While the last five years has been tough for Ironwood Pharmaceuticals shareholders, this past week has shown signs of promise. So let's look at the longer term fundamentals and see if they've been the driver of the negative returns.

See our latest analysis for Ironwood Pharmaceuticals

To quote Buffett, 'Ships will sail around the world but the Flat Earth Society will flourish. There will continue to be wide discrepancies between price and value in the marketplace...' By comparing earnings per share (EPS) and share price changes over time, we can get a feel for how investor attitudes to a company have morphed over time.

Ironwood Pharmaceuticals has made a profit in the past. On the other hand, it reported a trailing twelve months loss, suggesting it isn't reliably profitable. Other metrics may better explain the share price move.

Revenue is actually up 3.4% over the time period. A more detailed examination of the revenue and earnings may or may not explain why the share price languishes; there could be an opportunity.

You can see below how earnings and revenue have changed over time (discover the exact values by clicking on the image).

earnings-and-revenue-growth
earnings-and-revenue-growth

It's good to see that there was some significant insider buying in the last three months. That's a positive. That said, we think earnings and revenue growth trends are even more important factors to consider. So it makes a lot of sense to check out what analysts think Ironwood Pharmaceuticals will earn in the future (free profit forecasts).
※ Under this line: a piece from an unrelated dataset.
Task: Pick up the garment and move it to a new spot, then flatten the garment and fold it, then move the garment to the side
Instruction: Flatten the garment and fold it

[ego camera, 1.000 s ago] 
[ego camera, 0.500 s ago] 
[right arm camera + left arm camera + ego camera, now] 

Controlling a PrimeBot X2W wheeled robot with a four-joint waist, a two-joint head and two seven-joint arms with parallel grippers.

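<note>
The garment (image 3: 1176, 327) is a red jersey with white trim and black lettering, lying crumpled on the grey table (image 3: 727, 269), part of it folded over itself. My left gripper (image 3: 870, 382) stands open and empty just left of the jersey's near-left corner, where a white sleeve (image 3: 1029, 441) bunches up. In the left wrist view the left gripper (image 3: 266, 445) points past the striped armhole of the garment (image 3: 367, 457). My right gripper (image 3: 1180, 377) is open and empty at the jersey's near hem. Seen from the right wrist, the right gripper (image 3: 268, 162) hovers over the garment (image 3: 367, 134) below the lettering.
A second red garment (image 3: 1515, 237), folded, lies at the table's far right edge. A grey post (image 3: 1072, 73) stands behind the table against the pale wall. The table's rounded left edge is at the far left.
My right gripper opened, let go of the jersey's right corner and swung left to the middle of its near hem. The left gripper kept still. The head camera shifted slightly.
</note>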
What About The Total Shareholder Return (TSR)?

We've already covered Ironwood Pharmaceuticals' share price action, but we should also mention its total shareholder return (TSR). Arguably the TSR is a more complete return calculation because it accounts for the value of dividends (as if they were reinvested), along with the hypothetical value of any discounted capital that have been offered to shareholders. We note that Ironwood Pharmaceuticals' TSR, at 2.3% is higher than its share price return of -14%. When you consider it hasn't been paying a dividend, this data suggests shareholders have benefitted from a spin-off, or had the opportunity to acquire attractively priced shares in a discounted capital raising.

A Different Perspective

Investors in Ironwood Pharmaceuticals had a tough year, with a total loss of 12%, against a market gain of about 16%. Even the share prices of good stocks drop sometimes, but we want to see improvements in the fundamental metrics of a business, before getting too interested. On the bright side, long term shareholders have made money, with a gain of 0.5% per year over half a decade. If the fundamental data continues to indicate long term sustainable growth, the current sell-off could be an opportunity worth considering. While it is well worth considering the different impacts that market conditions can have on the share price, there are other factors that are even more important. Consider risks, for instance. Every company has them, and we've spotted 1 warning sign for Ironwood Pharmaceuticals you should know about.

Ironwood Pharmaceuticals is not the only stock insiders are buying. So take a peek at this free list of growing companies with insider buying.

Please note, the market returns quoted in this article reflect the market weighted average returns of stocks that currently trade on American exchanges.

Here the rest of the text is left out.